Si se lo preguntan, el Diablo no dirá que está en pecado. El Diablo existe antes del pecado y por eso nunca lo ve. Me refiero al pecado mismo de separar a la humanidad en dos falsas mitades para que se busquen hasta copular y así cumplir una función de continuidad que dios no sería capaz de asegurar. Dios no se murió porque lo dijera Nietzsche o cualquier otro filósofo; se murió porque ya había creado a la humanidad y le dio autonomía suficiente para que ella rechazara su condición de critaura.

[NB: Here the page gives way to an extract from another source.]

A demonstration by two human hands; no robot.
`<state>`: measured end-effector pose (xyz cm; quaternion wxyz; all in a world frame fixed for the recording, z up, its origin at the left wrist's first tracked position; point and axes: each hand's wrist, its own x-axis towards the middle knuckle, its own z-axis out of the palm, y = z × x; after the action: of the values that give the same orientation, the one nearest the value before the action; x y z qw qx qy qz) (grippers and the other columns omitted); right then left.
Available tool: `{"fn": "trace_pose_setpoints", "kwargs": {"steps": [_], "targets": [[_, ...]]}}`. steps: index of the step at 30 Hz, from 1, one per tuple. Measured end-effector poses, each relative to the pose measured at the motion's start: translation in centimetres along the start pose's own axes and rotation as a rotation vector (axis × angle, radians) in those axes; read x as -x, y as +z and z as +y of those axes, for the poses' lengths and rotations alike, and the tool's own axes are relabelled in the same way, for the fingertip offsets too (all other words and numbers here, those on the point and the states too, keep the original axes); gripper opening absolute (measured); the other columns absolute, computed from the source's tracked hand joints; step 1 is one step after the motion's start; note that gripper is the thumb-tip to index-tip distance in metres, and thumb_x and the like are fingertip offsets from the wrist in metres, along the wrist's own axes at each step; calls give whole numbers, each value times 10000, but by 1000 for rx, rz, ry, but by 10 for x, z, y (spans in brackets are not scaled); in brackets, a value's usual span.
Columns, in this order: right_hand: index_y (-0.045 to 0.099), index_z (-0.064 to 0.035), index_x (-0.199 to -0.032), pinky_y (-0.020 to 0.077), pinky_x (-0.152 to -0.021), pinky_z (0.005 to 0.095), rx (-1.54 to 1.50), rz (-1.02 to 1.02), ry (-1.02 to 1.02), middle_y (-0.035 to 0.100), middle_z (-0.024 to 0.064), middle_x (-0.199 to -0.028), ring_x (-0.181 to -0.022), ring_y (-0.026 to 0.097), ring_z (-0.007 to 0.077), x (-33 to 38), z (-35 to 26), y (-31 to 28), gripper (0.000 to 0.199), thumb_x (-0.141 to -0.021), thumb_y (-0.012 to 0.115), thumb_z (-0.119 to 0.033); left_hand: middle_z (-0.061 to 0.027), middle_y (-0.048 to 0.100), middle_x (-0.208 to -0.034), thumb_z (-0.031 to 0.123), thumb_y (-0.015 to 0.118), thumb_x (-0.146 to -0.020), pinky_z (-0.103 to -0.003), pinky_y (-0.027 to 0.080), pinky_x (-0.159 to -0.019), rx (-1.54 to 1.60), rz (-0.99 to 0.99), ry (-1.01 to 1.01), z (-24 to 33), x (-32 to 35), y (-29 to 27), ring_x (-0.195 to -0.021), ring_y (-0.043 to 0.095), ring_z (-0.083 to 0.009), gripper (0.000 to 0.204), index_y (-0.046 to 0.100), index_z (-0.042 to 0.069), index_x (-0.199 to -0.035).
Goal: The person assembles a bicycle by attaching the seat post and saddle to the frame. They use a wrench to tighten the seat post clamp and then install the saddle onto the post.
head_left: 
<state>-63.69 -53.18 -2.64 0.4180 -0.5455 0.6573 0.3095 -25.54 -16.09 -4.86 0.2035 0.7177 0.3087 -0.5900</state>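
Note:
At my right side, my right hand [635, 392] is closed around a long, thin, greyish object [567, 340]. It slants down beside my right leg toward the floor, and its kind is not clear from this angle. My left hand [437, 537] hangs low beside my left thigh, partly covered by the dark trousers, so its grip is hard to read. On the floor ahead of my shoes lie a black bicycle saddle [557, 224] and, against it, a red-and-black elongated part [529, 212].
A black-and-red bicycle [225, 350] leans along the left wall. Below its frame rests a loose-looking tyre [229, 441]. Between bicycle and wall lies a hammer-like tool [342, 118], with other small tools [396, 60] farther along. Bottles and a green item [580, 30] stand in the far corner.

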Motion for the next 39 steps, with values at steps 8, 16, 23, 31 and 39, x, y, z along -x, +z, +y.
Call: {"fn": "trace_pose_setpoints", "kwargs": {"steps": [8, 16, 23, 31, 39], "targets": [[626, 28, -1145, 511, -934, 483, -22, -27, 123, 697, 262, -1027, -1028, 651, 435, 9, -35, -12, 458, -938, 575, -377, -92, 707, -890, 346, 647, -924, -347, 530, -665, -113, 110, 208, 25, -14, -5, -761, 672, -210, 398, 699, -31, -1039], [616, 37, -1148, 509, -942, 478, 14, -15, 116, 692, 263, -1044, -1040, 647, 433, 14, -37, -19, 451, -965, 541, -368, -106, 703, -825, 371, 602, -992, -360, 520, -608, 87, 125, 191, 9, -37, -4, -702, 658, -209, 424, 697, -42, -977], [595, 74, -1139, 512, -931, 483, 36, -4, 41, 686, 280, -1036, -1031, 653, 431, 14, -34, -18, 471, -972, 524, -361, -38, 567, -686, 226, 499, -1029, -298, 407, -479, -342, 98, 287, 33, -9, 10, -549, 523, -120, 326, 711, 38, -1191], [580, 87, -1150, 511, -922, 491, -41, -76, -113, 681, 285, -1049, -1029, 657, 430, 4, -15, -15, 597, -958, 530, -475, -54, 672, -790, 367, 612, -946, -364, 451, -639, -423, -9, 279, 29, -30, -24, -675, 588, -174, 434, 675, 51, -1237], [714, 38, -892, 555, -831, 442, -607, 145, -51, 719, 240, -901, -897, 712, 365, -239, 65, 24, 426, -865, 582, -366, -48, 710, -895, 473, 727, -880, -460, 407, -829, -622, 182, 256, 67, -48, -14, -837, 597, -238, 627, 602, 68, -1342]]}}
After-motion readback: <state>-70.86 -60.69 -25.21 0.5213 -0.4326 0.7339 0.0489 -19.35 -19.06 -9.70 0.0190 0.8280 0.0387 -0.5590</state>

Hoy somos  adultos e independientes de dios, o eso creemos, porque en realidad construímos un sinfín de ídolos, empezando por nosotras mismas. ¿O acaso no responderá el llamado a transitar el género a un recuerdo arquetípico de que en su día fuimos variados pero genitalmente indistintos? En efecto, la mayoría de las plantas de flor, alrededor de un 90%, contienen órganos sexuales femeninos y masculinos, es decir, son hermafroditas. ¿Nos podemos imaginar una realidad donde los humanos que solo tienen un tipo de genital son el 10%? ¿Os imagináis que los animales humanos tuviéramos mucho más que ver con esa parte del reino vegetal en cuanto a la forma cómo vivimos el género? Quizás no tengamos que imaginar tanto, pues aquello que nos diferencia de los demás animales es la inteligencia para escribir leyes, la creencia en el amor, y la tendencia a organizarnos para la autodestrucción. Pese a que la vida no es programable, al menos por nosotros mismos, es evidente que dios supo programarnos no solo para morir sino para acabar con nuestra propia especie y, si puede ser, con todas las demás.

A diferencia de este dios suicida, que se reproduce en los espíritus resignados, el Diablo es un espíritu que sueña y, como tal, es excesivo en casi todas sus virtudes, hasta en la moderación, así que él y yo decidimos soñar una empresa con fines lucrativos y sobre todo secretos, que ni siquiera nosotros controlamos en su totalidad. El dinero y el devenir no pertenecen a nadie; por eso sus únicos maestros son aquellos que les dan forma: forma al dinero, forma al devenir.

Últimamente, he estado poco tiempo en los dominios de Elohim, más en casa del Diablo, y sobre todo en la oficina. Por eso mi transición, que no es hacia un género concreto porque para mí no existe tal cosa, es algo que intento rentabilizar sobre todo en la oficina, en forma de contrapeso emocional a las exigencias que pueden oprimirme; en los dominios de Elohim, donde trasladé mi santuario nómada; y en la compañía del Diablo, al que la vida enseñó, igual que a mí, no temer al dinero, no avergonzarme por hablar de él, ni por hacerlo, ni siquiera por acumularlo, si tenemos muy presente el pecado capital que es tratar el dinero como un fin en sí mismo, es decir, como un dios. No creo que eso nos pueda pasar a nosotros ni a nuestra empresa. Al fin y al cabo, es por eso que no tenemos sexo. Sin embargo, siempre hacemos el amor, hasta cuando no nos tocamos.

Uno de estos días, estaba yo escribiendo otra cosa que no el diario cuando sentí un aroma de rosas que, como casi todas las flores, nacen de plantas hermafroditas. Levanté la mirada y tuve, por un instante, la alucinación de que el Diablo era un atractivo becerro de oro. Vi que eran casi las cuatro de la mañana y volví a mirarlo. Comprobé que era un sueño. Atractivo, sí; pero el oro era solo un efecto de mi estado de amor.